1. Turn the language picker into a “common languages on top” picker.

  • Why it matters: a long language list is a sore spot for international apps, and multilingual users have to scroll every time. Pinning common ones to the top cuts the cost of each interaction.
  • How to start: read Locale.preferredLocales, walk the locales the app supports, match with isEquivalent, and put the hits at the top of the list. Use Translate as a reference.

2. Audit every call site of selectedRange and migrate to selectedRanges.

  • Why it matters: bidirectional selection on iOS 26 is already non-contiguous, and old code will delete or replace the wrong text for Arabic and Hebrew users.
  • How to start: search for textView.selectedRange, shouldChangeTextIn, and editMenuForText, swap each one for the plural form, and remember to call .reversed() when deleting.

3. Check whether your text views have been pushed back to TextKit1.

  • Why it matters: touching textView.layoutManager silently disables Natural Selection and other new features.
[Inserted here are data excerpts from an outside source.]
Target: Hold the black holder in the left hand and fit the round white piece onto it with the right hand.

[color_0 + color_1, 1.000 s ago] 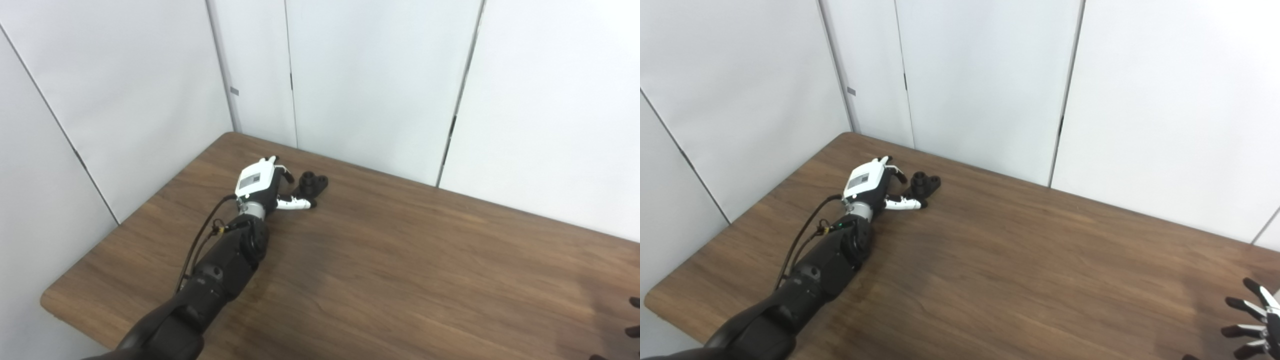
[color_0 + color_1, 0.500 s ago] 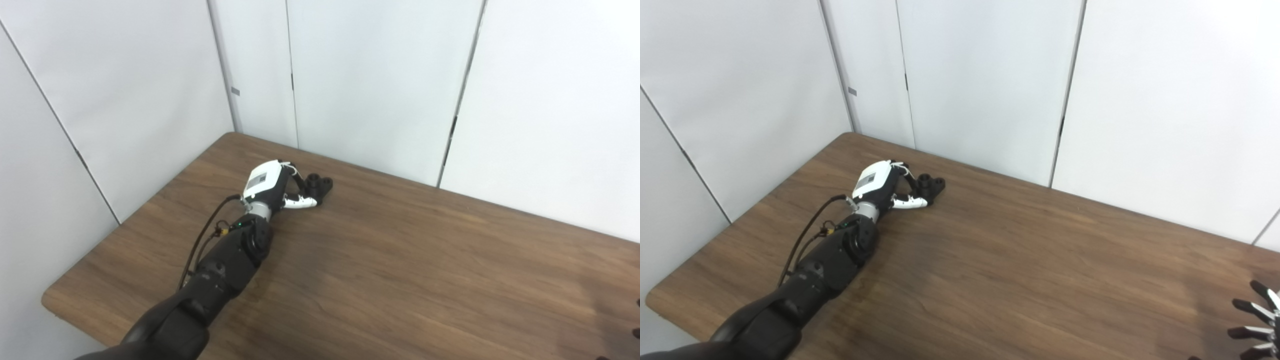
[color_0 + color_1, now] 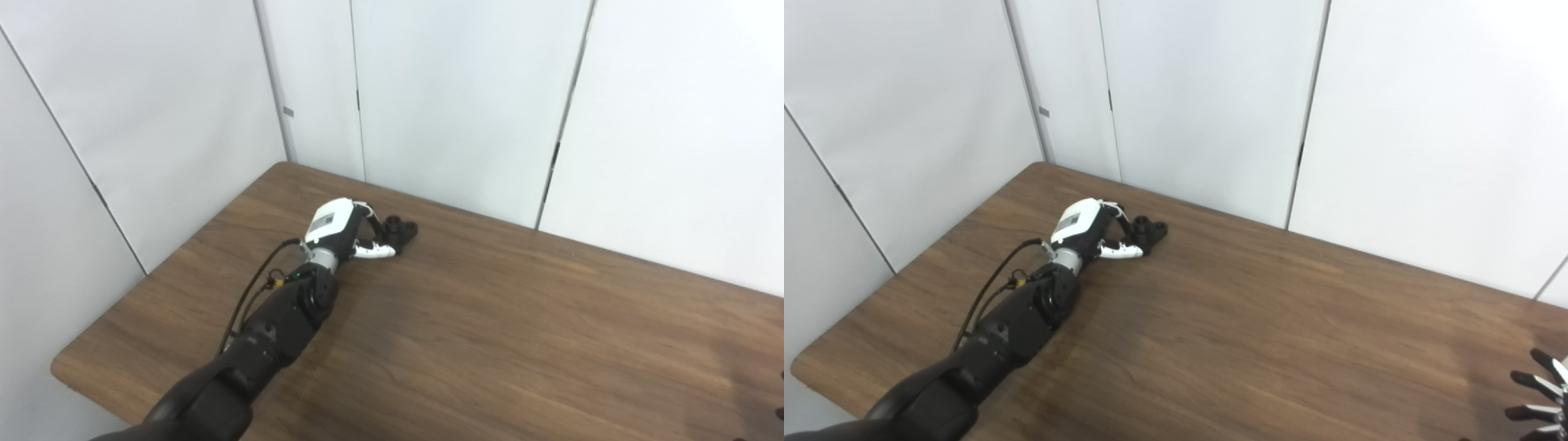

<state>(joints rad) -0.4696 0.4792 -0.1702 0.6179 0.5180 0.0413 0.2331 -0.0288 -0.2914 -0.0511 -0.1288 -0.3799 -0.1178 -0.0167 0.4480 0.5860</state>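
The black holder (image 3: 401,231) lies on the wooden table (image 3: 490,343) a little above and left of the frame's centre, close to the table's far edge where it meets the white wall panels (image 3: 465,104). It is a small dark piece with two short round stubs standing up side by side on its top; finer detail is too small to read. The left hand (image 3: 343,228) is right against its left side: the white-backed palm is tilted over toward the holder, the dark fingers (image 3: 372,215) curl down over the holder's near-left part, and the white thumb (image 3: 375,250) reaches along the tabletop just below it, so the hand is closing around the holder. Whether the fingers actually grip it cannot be told, and the holder looks to be resting on the table. The left arm (image 3: 275,324) runs as a black forearm from the lower left corner of the frame up to the hand, with a thin cable (image 3: 245,300) looping along its left side to the wrist. The right hand (image 3: 1543,398) shows only at the lower right corner of the right eye view, well apart from the holder, its black and white fingers spread wide and holding nothing; in the left eye view only a dark fingertip shows at that edge. The round white piece cannot be made out in either view.
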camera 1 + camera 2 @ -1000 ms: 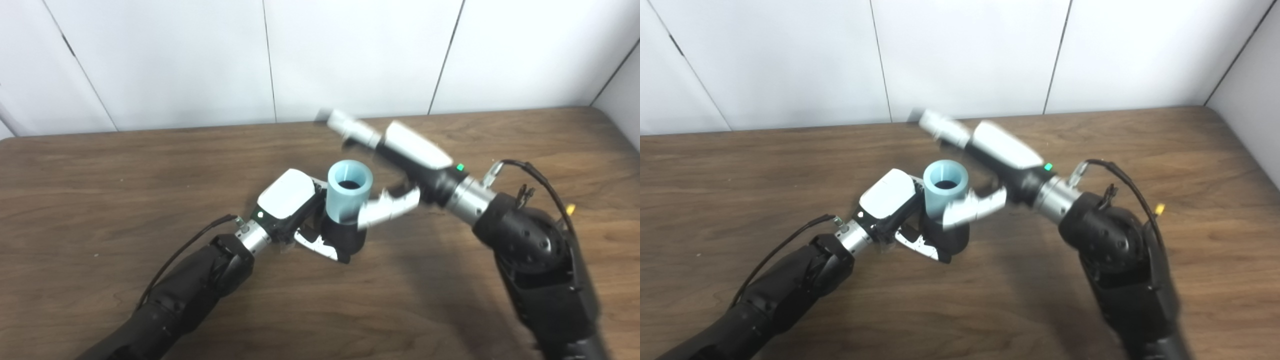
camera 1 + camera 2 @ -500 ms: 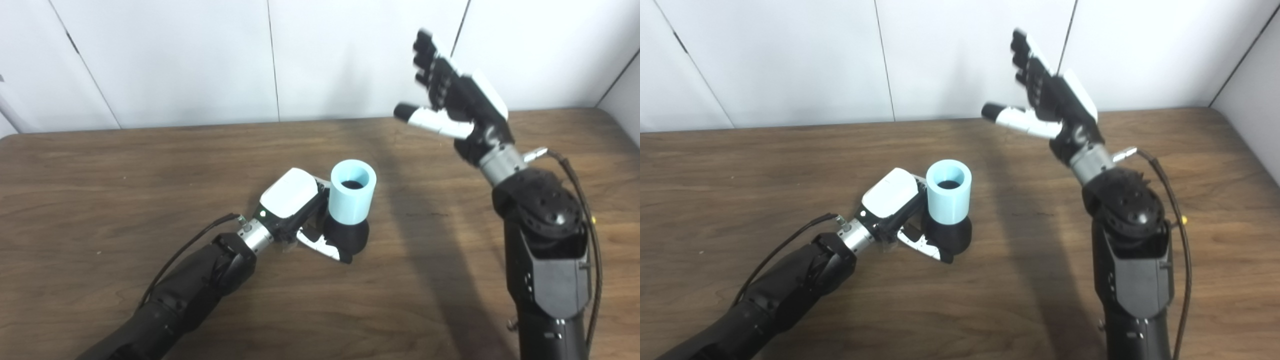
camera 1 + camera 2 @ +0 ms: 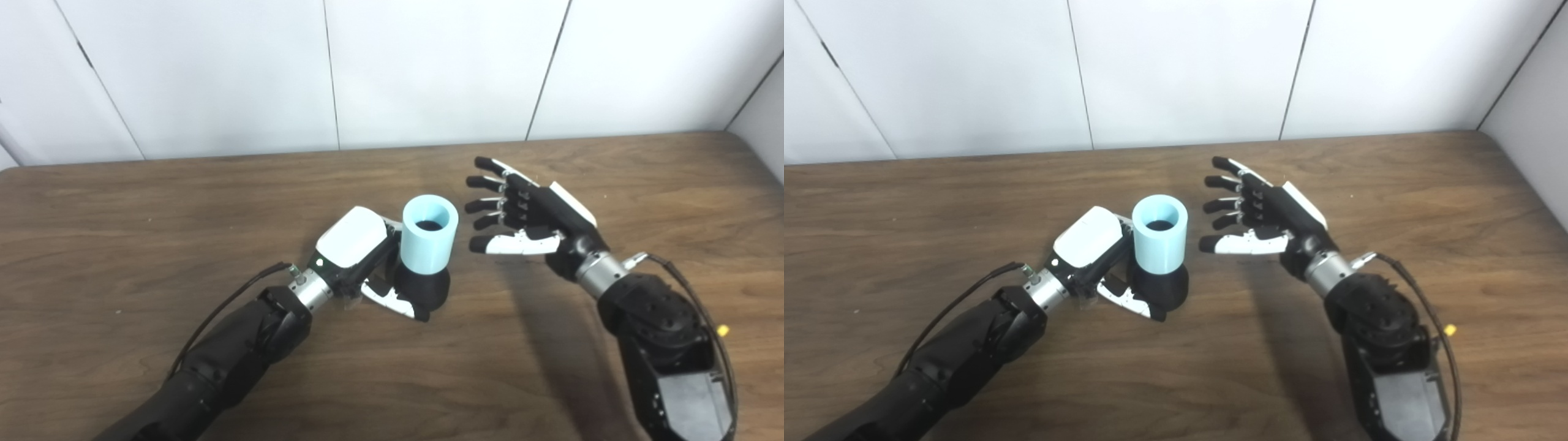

There is no error; the symptom is just “wrong behavior”.
  • How to start: grep for .layoutManager, decide whether each call can move to .textLayoutManager, and mark the ones that must stay on TextKit1 with a // TextKit1 comment so you can come back later.

4. Add the 11 new calendar identifiers to any feature that exposes a calendar choice.

  • Why it matters: Gujarati, Marathi, Korean, and the rest cover real needs in India and Korea.
  • How to start: list every Calendar(identifier:) call site, decide which ones expose the choice to users, and follow iOS 26 Calendar’s “show day and month names in the local language” approach in the UI.

5. Adopt the new writing direction API in your custom text engine.

  • Why it matters: from iOS 26 on, writing direction is decided by content. A custom engine that does not adopt this will look stiff.
  • How to start: download the Language Introspector sample code and use its API to recompute paragraph direction on every text change.